2141611734_fa1296c44d_zDear Polly,

I think my husband is spineless, selfish, and prioritizes his convenience over my emotions. 

Background: My husband is from another country. We visit for a month or so every summer, when he catches up with friends and family. I am cool with this. (I do wish he might also, I dunno, set some time aside for his *wife* during our only vacation time, but that's another letter). However, he has this one friend whom I would actually happily feed to rodents of an unusual size.

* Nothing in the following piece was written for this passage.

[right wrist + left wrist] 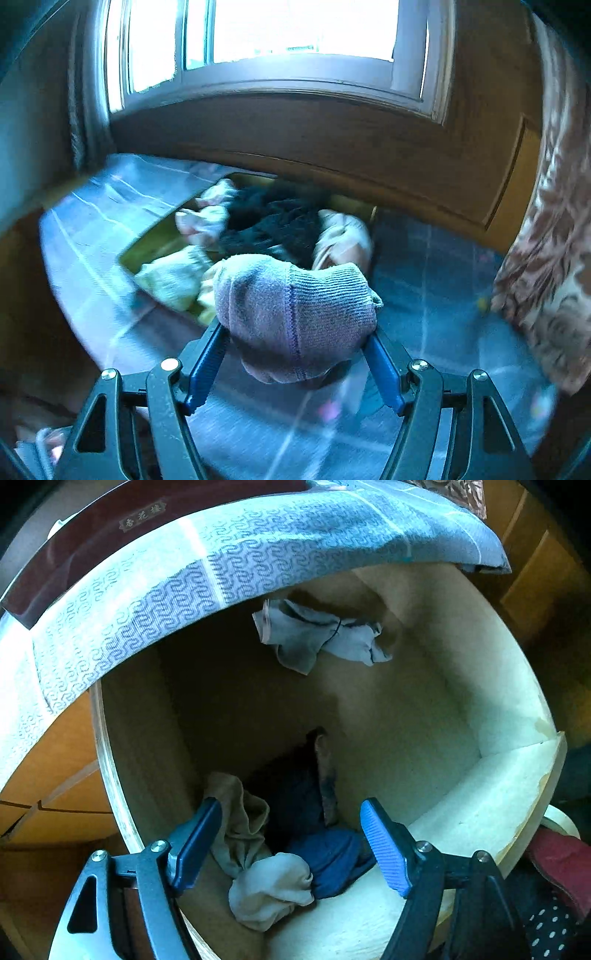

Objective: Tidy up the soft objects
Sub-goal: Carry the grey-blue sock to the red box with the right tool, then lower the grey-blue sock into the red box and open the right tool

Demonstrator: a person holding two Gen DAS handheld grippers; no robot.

I had a stillbirth almost five years ago. It took a year to figure out what the problem was, during which I had two more miscarriages. They diagnosed me, I got pregnant again, I was considered high-risk, and I spent the next nine months giving myself shots once or twice a day and getting ultrasounds every week or two. The next time we went to his hometown, his dickweasel friend spent a good half hour merrily lecturing me on how American women abuse the system; how healthy women in *their* country only get two ultrasounds during their entire pregnancies; and how American kids are probably all going to have brain damage.

Assuming this idiot had completely forgotten the stillbirth of one of his supposedly closest friends’ firstborn, assuming he's too fucking stupid to do the math and think, huh, the lady I'm talking to might have some health issues that necessitate additional care, there's the fact I'M AMERICAN, five months pregnant, and he's assuring me my kid will be hideously damaged. I was feeling some pretty severe anxiety about the whole situation at the time. (For context, after a lifetime of avoiding psychotropic drugs, I went on anti-depressants a week after I found out I was pregnant, when my doc asked me if I was happy about the baby and I burst into tears out of sheer terror that something was going to go wrong with this one, too). So the fact that my husband sat there while his buddy went off on his little spiel, missed the fact that I was so upset that I spent the rest of the night on the porch desperately wishing I still smoked, and refused to drive me back to where we were staying so we slept at the dickweasel's house—none of that went over well. 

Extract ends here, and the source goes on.